PROBLEM DETAILS:
Using the listing below, select the lines with the word "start" and copy them.

>>

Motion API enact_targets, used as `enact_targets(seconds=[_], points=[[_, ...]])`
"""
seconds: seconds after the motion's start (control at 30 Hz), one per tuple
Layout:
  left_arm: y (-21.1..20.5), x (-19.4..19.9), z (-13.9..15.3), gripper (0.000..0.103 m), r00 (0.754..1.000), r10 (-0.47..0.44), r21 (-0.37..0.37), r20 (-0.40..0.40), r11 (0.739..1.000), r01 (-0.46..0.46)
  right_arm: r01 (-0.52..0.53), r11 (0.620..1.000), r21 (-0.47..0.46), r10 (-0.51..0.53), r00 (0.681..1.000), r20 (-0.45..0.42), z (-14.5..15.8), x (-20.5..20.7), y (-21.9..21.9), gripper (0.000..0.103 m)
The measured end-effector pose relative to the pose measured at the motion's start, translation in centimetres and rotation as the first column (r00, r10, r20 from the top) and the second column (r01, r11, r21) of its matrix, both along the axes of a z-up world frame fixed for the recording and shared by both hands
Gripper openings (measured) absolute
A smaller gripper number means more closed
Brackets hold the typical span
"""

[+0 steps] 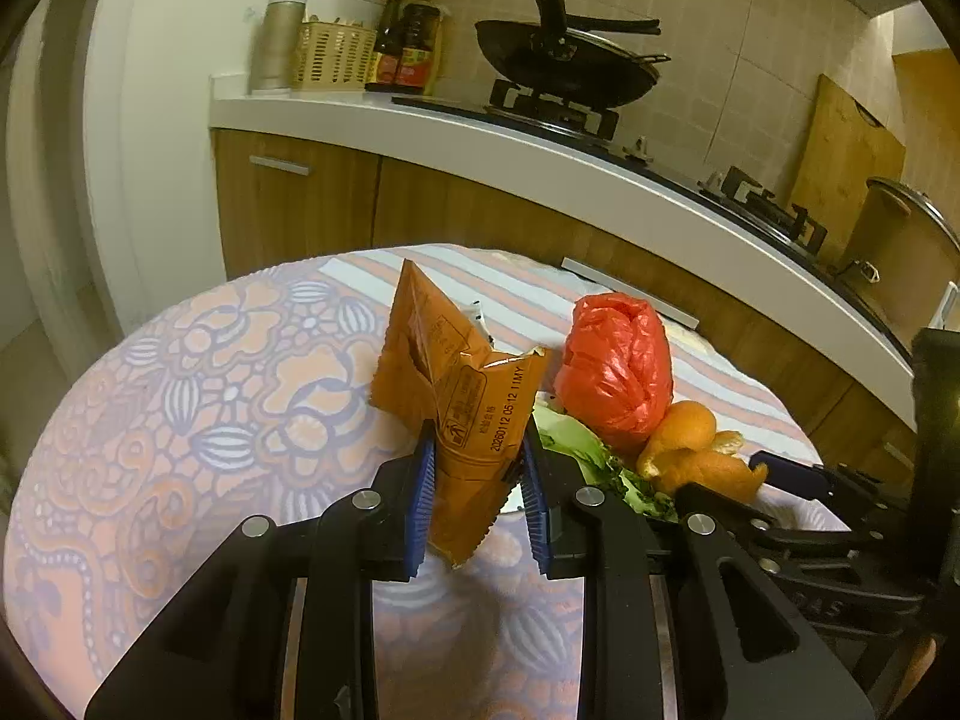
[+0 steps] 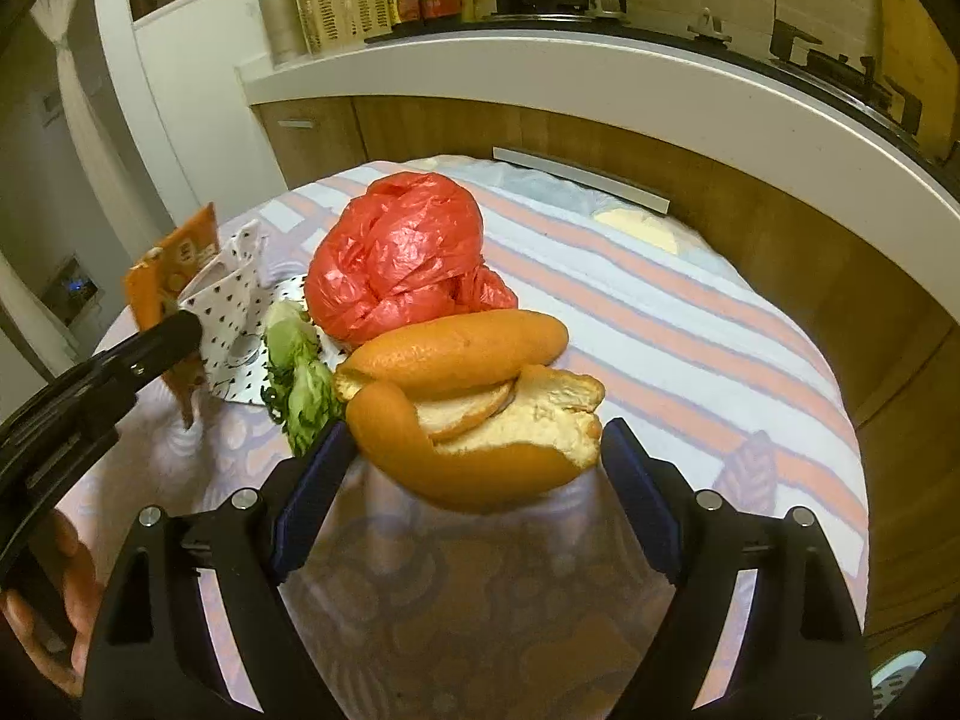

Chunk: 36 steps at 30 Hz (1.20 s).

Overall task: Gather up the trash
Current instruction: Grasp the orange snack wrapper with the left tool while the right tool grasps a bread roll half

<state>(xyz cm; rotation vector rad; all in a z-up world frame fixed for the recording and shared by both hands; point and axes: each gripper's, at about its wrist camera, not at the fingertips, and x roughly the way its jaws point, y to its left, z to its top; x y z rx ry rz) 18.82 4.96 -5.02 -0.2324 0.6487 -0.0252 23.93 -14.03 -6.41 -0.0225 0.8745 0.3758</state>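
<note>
An orange snack wrapper [image 1: 462, 396] stands upright between the blue pads of my left gripper [image 1: 477, 468], which is shut on its lower part. To its right lie a crumpled red plastic bag [image 1: 612, 372], a green lettuce leaf [image 1: 570, 438] and orange peel [image 1: 690, 450]. In the right wrist view the orange peel [image 2: 468, 360] sits between the wide-apart fingers of my right gripper [image 2: 477, 432], which is open. Behind the peel is the red bag [image 2: 402, 264]. Left of it are the lettuce [image 2: 300, 378], a white spotted paper [image 2: 234, 312] and the wrapper [image 2: 180, 258].
The trash lies on a round table with a floral and striped cloth [image 2: 690, 324]. Beyond its far edge runs a kitchen counter [image 1: 540, 162] with wooden cabinets, a wok [image 1: 564, 66], bottles and a basket. A person's hand [image 2: 72, 600] shows at lower left.
</note>
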Motion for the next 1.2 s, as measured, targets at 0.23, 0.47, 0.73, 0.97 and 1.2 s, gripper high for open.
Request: enact_targets(seconds=[0.23,0.47,0.73,0.97,1.2], points=[[0.1,-0.9,0.8,0.023,0.999,-0.015,-0.017,0.036,1.0,0.016,0.01,0.999,0.034,-0.011,1.0,0.027,0.7,-1.2,-1.0,0.041],[0.4,-3.3,2.5,0.023,0.997,-0.019,-0.015,0.069,1.0,0.02,-0.025,0.998,0.055,0.022,0.999,0.041,1.6,-3.4,-1.6,0.017],[1.3,-5.4,2.9,0.023,0.997,-0.025,-0.031,0.078,0.999,0.028,0.004,0.998,0.057,-0.006,0.999,0.038,1.8,-6.1,-4.6,0.02],[1.5,-5.7,2.6,0.023,0.997,-0.034,-0.036,0.073,0.999,0.036,0.027,0.998,0.058,-0.027,1.0,0.007,0.7,-6.0,-5.1,0.068],[1.3,-5.5,2.5,0.023,0.996,-0.048,-0.037,0.071,0.998,0.051,-0.023,1.0,0.0,0.023,0.997,-0.071,-1.3,-4.5,-2.1,0.08]])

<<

OUTPUT FOR THIS EXERCISE:
seconds: seconds after the motion's start (control at 30 Hz), one per tuple
The measured end-effector pose relative to the pose measured at the motion's start, translation in centimetres and rotation as the first column (r00, r10, r20 from the top) and the second column (r01, r11, r21) of its matrix, both along the axes of a z-up world frame fixed for the recording and shared by both hands

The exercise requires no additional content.